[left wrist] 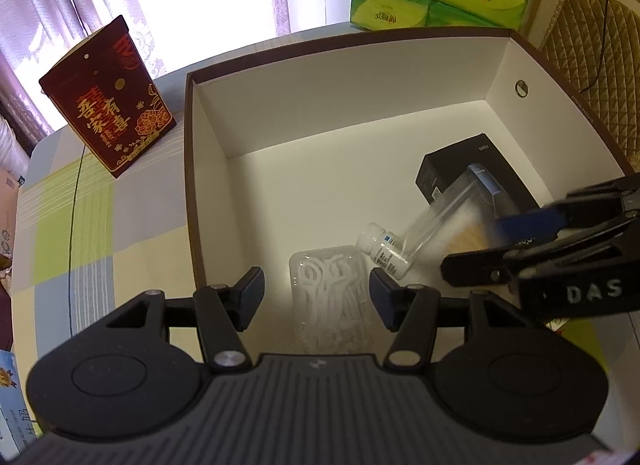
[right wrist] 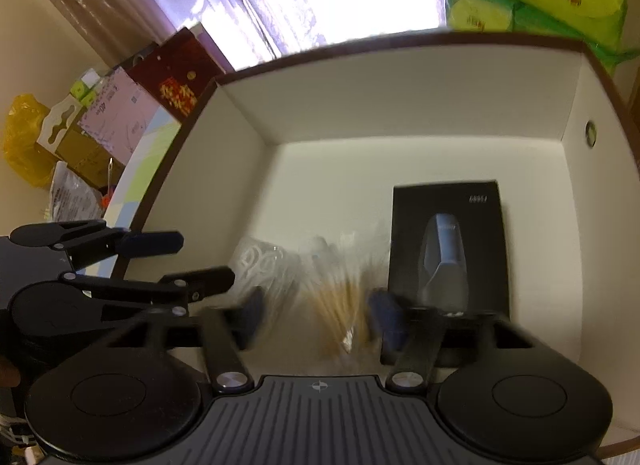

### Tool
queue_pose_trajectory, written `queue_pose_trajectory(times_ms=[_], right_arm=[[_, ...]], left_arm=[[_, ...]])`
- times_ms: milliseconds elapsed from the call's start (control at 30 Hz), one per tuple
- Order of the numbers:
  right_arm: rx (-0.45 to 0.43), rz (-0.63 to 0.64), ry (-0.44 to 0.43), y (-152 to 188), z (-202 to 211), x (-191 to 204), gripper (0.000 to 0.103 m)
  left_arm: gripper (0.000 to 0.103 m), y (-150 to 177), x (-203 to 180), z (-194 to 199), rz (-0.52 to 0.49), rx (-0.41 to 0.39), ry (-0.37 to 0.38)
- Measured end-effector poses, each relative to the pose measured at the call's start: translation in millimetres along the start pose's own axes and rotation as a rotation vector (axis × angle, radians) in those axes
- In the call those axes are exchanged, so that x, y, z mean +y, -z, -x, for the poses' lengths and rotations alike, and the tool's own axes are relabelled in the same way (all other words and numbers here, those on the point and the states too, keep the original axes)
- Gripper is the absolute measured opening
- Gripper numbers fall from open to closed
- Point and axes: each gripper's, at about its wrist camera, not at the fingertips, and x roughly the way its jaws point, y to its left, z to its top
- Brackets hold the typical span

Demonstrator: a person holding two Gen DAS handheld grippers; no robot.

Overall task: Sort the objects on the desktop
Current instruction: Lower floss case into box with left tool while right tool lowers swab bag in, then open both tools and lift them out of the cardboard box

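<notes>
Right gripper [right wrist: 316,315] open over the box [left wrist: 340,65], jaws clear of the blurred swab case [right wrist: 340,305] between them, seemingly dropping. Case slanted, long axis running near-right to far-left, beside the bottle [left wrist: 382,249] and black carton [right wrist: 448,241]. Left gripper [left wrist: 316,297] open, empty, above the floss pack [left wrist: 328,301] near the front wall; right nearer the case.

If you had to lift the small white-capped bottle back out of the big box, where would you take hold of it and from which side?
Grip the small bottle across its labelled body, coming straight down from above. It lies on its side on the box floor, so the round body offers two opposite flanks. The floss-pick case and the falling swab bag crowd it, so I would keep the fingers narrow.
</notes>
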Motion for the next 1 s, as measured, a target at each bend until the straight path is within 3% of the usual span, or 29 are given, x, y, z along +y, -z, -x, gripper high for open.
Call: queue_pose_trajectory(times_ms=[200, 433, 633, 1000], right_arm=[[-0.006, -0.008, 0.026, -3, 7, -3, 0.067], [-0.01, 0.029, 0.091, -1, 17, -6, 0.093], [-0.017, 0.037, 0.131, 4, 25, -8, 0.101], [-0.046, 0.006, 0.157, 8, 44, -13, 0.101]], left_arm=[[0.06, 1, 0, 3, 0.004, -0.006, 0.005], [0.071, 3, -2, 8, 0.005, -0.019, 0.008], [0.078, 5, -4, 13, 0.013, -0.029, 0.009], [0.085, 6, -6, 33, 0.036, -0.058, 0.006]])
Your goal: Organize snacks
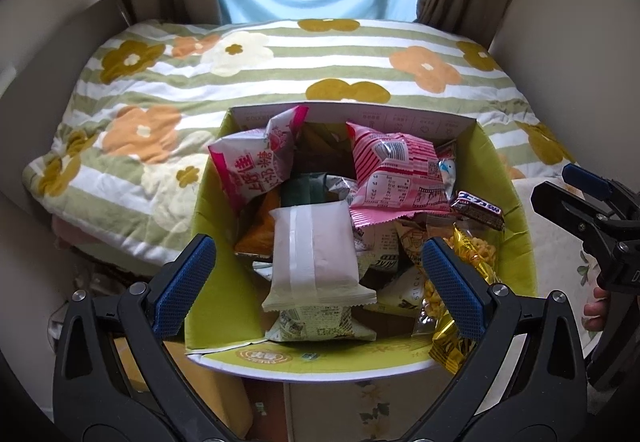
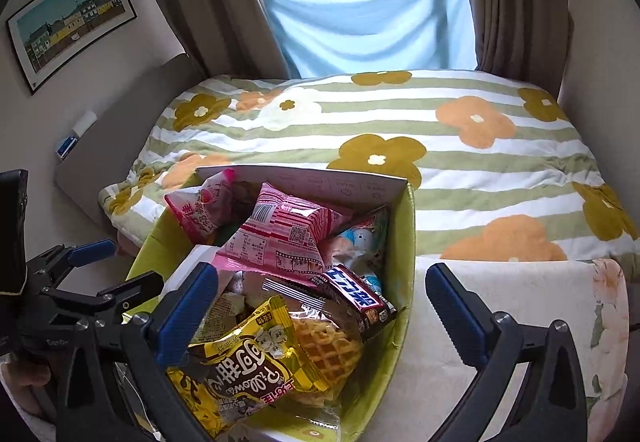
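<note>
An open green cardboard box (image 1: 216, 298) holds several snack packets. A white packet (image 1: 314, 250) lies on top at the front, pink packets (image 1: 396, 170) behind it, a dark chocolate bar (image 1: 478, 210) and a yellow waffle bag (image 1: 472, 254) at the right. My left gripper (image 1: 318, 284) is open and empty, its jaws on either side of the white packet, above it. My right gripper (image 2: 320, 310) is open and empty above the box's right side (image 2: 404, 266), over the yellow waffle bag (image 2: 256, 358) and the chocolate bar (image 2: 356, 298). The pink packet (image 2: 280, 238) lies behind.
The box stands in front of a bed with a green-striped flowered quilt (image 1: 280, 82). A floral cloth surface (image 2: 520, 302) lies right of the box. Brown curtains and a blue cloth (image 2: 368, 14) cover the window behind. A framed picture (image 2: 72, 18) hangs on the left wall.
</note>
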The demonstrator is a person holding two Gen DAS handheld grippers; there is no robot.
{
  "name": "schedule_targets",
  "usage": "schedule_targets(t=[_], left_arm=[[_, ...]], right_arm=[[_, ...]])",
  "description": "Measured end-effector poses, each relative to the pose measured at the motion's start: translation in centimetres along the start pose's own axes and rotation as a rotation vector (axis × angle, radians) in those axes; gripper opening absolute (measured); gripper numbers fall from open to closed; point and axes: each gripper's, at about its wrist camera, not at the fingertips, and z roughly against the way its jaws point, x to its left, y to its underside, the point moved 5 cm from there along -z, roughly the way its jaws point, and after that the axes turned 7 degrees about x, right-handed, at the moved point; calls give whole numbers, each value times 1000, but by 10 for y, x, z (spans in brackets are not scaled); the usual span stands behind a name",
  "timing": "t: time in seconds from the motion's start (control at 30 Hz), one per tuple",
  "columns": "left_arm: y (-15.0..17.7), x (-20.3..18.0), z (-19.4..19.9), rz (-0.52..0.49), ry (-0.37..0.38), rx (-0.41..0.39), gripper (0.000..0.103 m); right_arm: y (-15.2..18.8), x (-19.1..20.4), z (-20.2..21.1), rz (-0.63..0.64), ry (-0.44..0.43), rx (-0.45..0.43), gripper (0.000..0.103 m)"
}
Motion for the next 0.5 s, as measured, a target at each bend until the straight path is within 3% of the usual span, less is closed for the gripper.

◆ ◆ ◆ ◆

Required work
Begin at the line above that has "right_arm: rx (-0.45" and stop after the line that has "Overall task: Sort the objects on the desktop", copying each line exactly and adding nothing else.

Reply
  right_arm: rx (-0.45 to 0.43), rz (-0.63 to 0.64), ry (-0.44 to 0.43), y (-152 to 188), z (-202 to 211), x (-191 to 204), gripper (0.000 to 0.103 m)
  left_arm: gripper (0.000 to 0.103 m), y (-150 to 177), x (-203 to 180), z (-194 to 199), rz (-0.52 to 0.49), rx (-0.41 to 0.39), ry (-0.37 to 0.38)
- Measured end-effector poses, each relative to the pose measured at the call's start: translation in millimetres along the start pose's own axes and rotation as a rotation vector (axis × angle, radians) in those axes
- In the call those axes are exchanged, so that x, y, z mean +y, -z, -x, for the poses' lengths and rotations alike, and the tool's own axes are relabelled in the same way (all other words and numbers here, those on the point and the states too, keep the original axes)
- Gripper is the absolute measured opening
- Gripper numbers fall from open to closed
- Point and axes: each gripper's, at about its wrist camera, not at the fingertips, and x roughly the way its jaws point, y to its left, z to its top
- Brackets hold the typical span

Demonstrator: a person holding two Gen DAS handheld grippers; no robot.

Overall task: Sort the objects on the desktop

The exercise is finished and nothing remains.